● What you are asked to do
Scan the entries below and return each line that contains "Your".

● Material to process
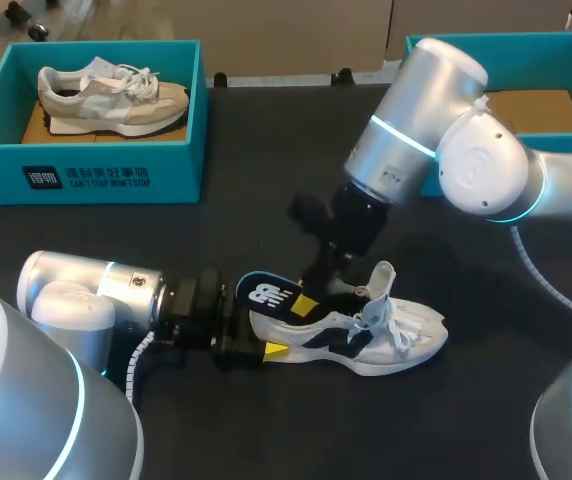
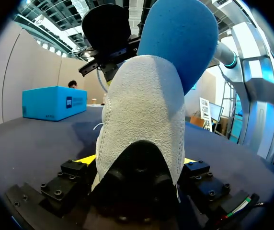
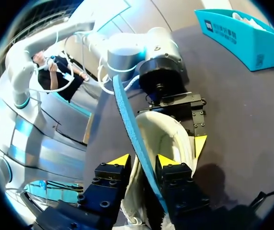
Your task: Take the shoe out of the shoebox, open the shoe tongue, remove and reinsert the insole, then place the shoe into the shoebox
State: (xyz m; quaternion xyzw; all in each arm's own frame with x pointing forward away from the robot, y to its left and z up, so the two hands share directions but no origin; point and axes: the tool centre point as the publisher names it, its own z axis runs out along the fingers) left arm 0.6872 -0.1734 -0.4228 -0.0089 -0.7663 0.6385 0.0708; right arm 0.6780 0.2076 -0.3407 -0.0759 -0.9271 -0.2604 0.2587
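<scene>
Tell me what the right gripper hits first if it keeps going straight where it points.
Probably the inside of the white shoe, at its heel opening, ahead of the right gripper, whose fingers pinch the blue insole. The left gripper holding the heel lies beyond; depth is unclear.

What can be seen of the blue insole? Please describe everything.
The insole is thin and foam-like, blue underneath and at the edge, dark on top with a white logo. It stands tilted out of the white sneaker's heel opening, with its front end hidden inside. The right hand pinches it from both sides.
</scene>
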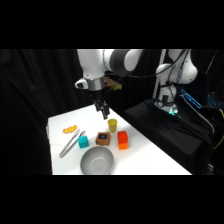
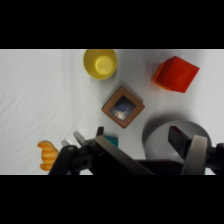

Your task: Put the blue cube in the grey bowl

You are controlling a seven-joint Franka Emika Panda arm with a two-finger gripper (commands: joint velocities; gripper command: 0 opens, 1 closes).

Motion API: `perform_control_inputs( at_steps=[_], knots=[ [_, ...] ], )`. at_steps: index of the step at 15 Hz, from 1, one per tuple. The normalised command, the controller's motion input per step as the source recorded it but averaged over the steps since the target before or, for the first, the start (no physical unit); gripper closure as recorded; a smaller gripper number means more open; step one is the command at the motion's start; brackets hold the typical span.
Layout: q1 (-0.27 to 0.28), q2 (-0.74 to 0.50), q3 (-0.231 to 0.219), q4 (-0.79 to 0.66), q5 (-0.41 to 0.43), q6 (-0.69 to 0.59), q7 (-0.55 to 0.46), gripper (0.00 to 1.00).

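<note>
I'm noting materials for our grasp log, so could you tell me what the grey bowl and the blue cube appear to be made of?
The grey bowl looks like metal with a matte, brushed finish: a soft sheen inside, no sharp reflections. The blue cube seems plastic or painted wood, with flat, uniform, unglossy colour; the look leaves that open.

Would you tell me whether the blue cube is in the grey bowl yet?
No: the blue cube sits on the table beside the tongs; the grey bowl looks empty.
</note>
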Motion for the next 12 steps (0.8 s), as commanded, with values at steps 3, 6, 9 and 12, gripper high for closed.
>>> perform_control_inputs(
  at_steps=[3, 6, 9, 12],
  knots=[
    [-0.039, 0.02, 0.027, 0.04, 0.039, 0.02, -0.02, 0.0],
    [-0.058, 0.1, 0.007, 0.19, 0.054, 0.07, 0.01, 0.0],
    [-0.062, 0.27, -0.021, 0.33, 0.051, 0.15, 0.08, 0.0],
    [-0.056, 0.36, -0.025, 0.41, 0.09, 0.17, 0.08, 0.0]
  ],
)
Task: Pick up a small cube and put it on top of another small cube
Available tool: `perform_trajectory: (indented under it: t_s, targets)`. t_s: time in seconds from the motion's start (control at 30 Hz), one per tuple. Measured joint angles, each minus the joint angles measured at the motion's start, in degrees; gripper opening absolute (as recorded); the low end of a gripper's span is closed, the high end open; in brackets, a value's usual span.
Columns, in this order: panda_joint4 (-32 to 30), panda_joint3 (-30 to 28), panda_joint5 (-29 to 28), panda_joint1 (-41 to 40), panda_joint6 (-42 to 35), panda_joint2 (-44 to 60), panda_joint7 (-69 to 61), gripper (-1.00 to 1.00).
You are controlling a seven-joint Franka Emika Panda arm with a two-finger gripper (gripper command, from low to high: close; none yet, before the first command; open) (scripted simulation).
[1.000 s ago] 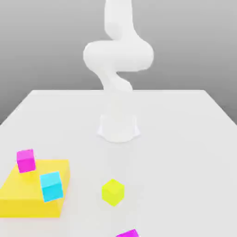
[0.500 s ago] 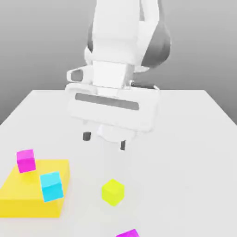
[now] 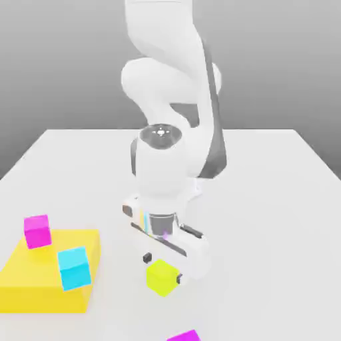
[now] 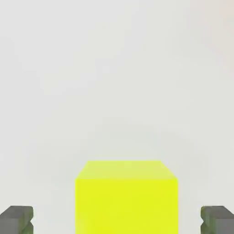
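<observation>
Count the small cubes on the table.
4: magenta cube and cyan cube on the yellow block; lime cube under the pincer; another magenta cube, partly cropped.

White arm bent low, gripper (image 3: 163, 268) pointing down, fingers (image 4: 17, 218) apparently spread wide.

Sim tabletop: plain white table (image 3: 280, 200), gray backdrop.
</observation>
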Motion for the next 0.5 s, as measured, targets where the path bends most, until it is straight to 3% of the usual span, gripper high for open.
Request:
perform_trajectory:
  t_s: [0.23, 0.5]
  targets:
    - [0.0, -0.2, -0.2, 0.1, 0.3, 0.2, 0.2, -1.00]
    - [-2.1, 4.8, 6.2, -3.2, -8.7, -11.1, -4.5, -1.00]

● Output for this task
Your task: Take the shoe out of the shoebox, open the shoe tongue, remove and reinsert the insole, then place the shoe into the shoebox
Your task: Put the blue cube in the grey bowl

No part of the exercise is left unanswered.